Showing posts with label section 1031 exchange. Show all posts

Understanding Section 1031 Tax-deferred Exchange

Every individual who wishes to take full advantage of the benefits of Section 1031 Exchange must understand that each transaction is different. Although there are rules and procedures that apply to everyone in general, successfully accomplishing one's investment objectives entails exercising due diligence and consulting the right professionals for some much needed legal and fiscal advice.
Unlike regular transactions where a property owner is taxed on gains earned from sales, tax on a Section 1031 Exchange gain is deferred. This is possible because the Internal Revenue Code's Section 1031 states that an exchange of property that is held for trade, business, or investment purposes recognizes neither gains nor losses. Theoretically, a taxpayer's investment did not change in any other way other than its form, so it would only be fair for him or her not to be obligated to pay tax.

This should not mean, however, that a Section 1031 exchange is tax-free. It is only tax-deferred and when the time comes for the replacement property to be sold, the gain from the original transaction, in addition to any other gain realized since the replacement property was purchased, will be subjected to tax just like every other form of transaction.

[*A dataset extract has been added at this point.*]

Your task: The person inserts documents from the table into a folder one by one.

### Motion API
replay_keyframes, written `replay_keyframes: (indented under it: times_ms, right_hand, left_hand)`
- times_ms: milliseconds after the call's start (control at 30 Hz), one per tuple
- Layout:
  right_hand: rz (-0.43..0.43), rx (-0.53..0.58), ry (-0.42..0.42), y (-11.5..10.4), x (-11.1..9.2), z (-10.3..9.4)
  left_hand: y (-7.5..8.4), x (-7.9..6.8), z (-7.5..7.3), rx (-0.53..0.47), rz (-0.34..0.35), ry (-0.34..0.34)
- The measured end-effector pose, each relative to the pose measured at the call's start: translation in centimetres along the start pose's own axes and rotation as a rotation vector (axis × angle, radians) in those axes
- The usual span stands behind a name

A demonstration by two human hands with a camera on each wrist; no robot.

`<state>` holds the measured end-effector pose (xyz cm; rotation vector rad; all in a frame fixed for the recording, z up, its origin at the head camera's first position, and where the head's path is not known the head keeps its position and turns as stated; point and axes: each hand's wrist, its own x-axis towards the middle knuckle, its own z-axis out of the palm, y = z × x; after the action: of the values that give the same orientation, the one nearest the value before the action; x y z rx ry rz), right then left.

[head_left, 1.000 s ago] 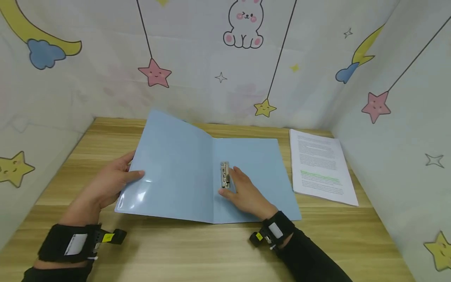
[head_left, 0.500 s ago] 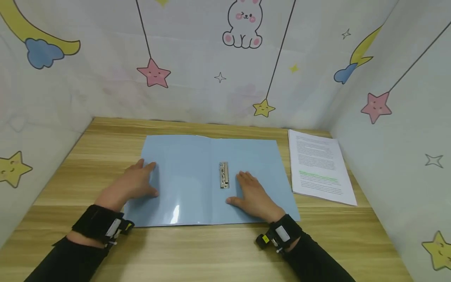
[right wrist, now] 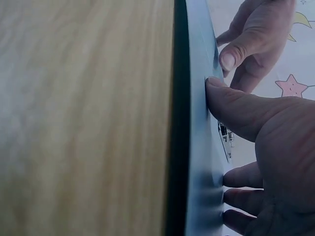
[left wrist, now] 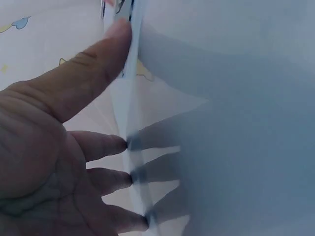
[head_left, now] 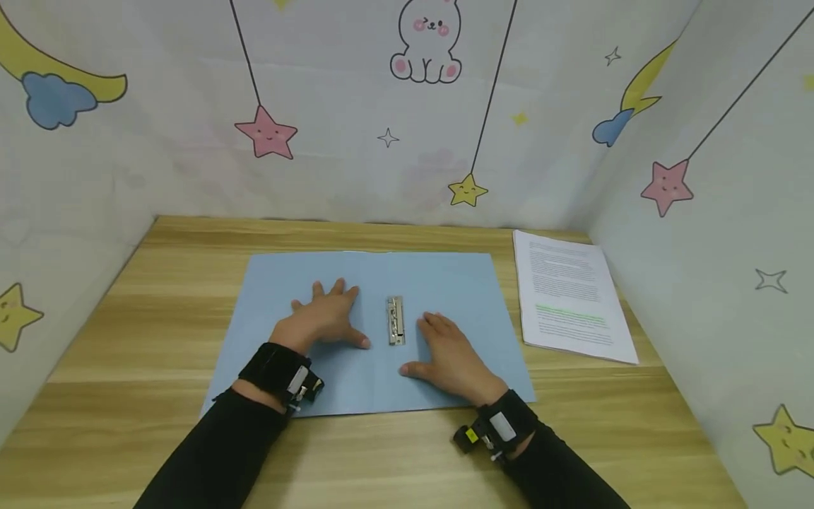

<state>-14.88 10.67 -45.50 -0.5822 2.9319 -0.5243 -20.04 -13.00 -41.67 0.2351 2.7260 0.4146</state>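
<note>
A light blue folder (head_left: 299, 272) lies spread flat on the wooden table. A metal clip (head_left: 396, 320) is fixed just right of its fold. My left hand (head_left: 324, 318), fingers spread, touches the left cover near the fold; in the left wrist view its fingertips (left wrist: 140, 221) meet the glossy surface. On the right cover rests my right hand (head_left: 451, 357), fingers fairly straight and thumb out toward the fold. The right wrist view shows that thumb (right wrist: 231, 101) on the folder, with the clip (right wrist: 225, 135) beyond it. Neither hand grips anything.
To the right of the folder lies a stack of printed paper (head_left: 572, 297), its top sheet bearing a green highlighted line. Behind the table (head_left: 381, 459) and along its sides hang white curtains (head_left: 350, 184) printed with stars, moons and a rabbit.
The left cover, held raised by my left hand, has come down flat. My left hand let go of its edge and moved right toward the fold. My right hand slid slightly off the clip.
</note>
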Motion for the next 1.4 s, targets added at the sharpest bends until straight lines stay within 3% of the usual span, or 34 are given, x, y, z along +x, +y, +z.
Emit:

Navigating the 1031 Exchange Minefield

Doing a Section 1031 exchange transaction may be one way to help process your property as you swap it for another. This is especially true when you're dealing in real estate or other large tangible assets. However, doing a 1031 carries a lot of potential dangers, to the point that it can blow your finances out of the water if you're not careful. Here are some tips to avoid that.

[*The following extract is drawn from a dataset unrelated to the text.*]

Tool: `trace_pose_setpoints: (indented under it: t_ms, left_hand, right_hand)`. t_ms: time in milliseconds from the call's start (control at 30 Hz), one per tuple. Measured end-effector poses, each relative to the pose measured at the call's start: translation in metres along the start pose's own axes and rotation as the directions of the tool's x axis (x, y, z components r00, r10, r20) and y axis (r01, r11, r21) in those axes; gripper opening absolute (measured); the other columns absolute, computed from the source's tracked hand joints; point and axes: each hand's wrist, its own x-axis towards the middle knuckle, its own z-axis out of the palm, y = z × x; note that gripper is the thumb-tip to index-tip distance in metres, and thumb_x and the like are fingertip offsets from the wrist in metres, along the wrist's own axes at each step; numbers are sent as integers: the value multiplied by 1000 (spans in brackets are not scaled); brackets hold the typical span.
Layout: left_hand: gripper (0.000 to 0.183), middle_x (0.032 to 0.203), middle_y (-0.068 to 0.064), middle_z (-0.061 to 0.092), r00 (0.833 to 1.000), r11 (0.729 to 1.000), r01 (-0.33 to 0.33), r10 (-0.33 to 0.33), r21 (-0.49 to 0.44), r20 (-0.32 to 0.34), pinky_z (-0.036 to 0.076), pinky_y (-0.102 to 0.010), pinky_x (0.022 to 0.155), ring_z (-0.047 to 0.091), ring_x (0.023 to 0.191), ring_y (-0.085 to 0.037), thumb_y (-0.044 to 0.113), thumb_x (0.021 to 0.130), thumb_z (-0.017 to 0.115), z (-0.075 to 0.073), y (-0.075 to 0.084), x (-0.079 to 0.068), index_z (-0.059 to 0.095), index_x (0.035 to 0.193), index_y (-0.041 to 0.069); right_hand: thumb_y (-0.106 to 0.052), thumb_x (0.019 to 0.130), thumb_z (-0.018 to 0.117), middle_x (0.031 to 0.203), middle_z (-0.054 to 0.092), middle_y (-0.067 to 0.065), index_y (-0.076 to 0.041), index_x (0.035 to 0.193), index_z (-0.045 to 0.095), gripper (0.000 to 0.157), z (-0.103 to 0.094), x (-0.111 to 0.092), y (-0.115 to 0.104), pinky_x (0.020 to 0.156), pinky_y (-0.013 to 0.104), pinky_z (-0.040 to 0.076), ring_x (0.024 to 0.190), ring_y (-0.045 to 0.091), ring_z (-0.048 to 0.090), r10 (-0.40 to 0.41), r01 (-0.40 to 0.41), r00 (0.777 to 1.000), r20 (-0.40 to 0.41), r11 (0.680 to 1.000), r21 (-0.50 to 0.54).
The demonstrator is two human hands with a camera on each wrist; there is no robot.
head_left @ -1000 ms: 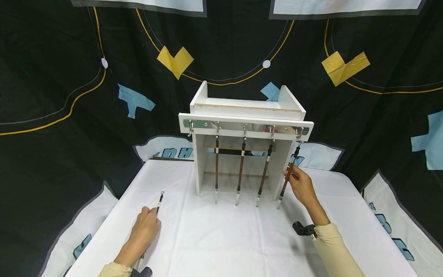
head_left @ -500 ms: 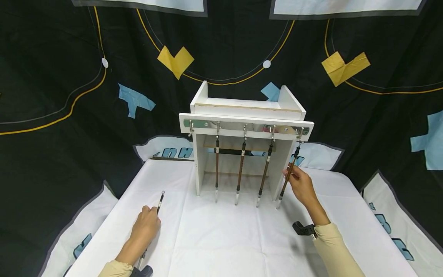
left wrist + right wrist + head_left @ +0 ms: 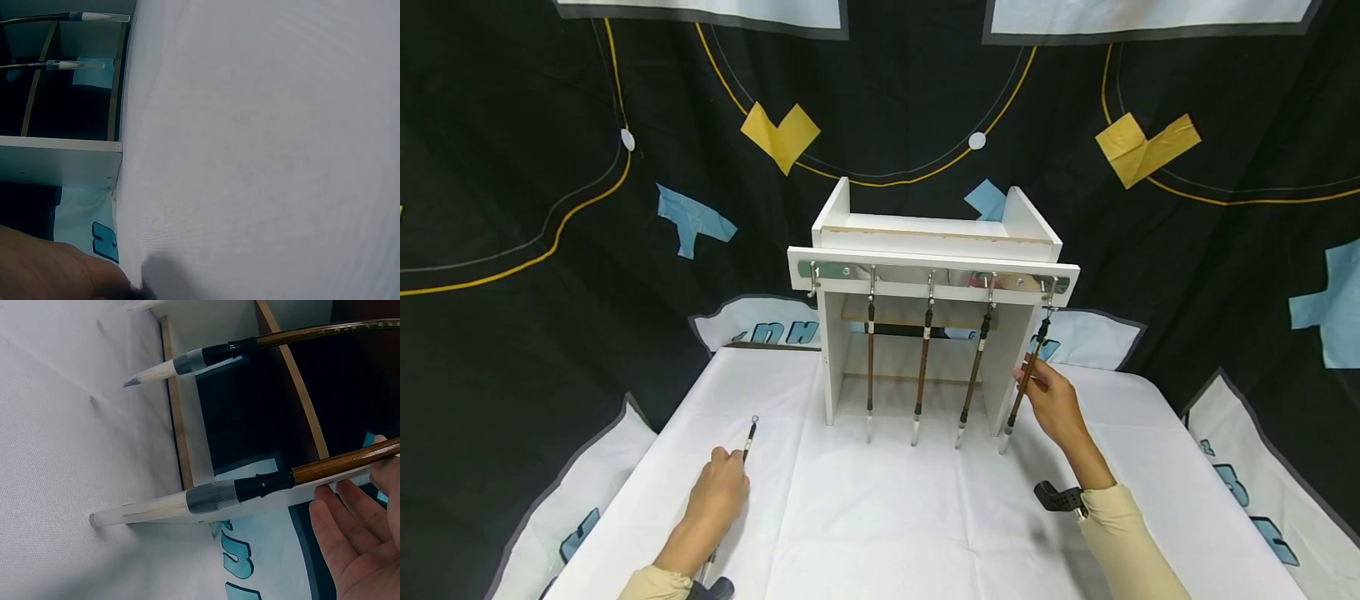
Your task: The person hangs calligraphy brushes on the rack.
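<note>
My right hand pinches the handle of the rightmost hanging calligraphy brush, which slants from its hook. In the right wrist view that brush's capped tip points to the white cloth. Low at the left, my left hand grips another calligraphy brush; its ring end sticks out beyond the fingers and most of the handle is hidden. Three more brushes, one of them the middle brush, hang from hooks on the white rack. Only an edge of the left hand shows in the left wrist view.
A bare hook is at the rack's left end. The rack's rail is fixed to a white shelf unit standing on a white-covered table. Behind hangs a black curtain with yellow and blue tape.
</note>
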Motion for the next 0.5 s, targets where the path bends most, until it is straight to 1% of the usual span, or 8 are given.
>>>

As 1031 exchanges mostly deal on like-kind property, this is often misinterpreted as a tit-for-tat thing; some experts say that like-kind property deals with its intended purpose instead of type, such as a rental house for a tract of land. It is important for a taxpayer to familiarize with all of the key regulations during the structuring of the exchange.

If you've relinquished your property, you only have 45 days to find a replacement property, but do not wait until the last few days to start looking. Time is of the essence because you cannot mark a replacement property when the window has closed. If you do decide to sell a property and closed the deal, forget about a sudden change of plans to do a 1031 exchange.


These are only a few dangers you can prevent at the early stage of a 1031 exchange. A credible 1031 specialist can help you get all your bases covered.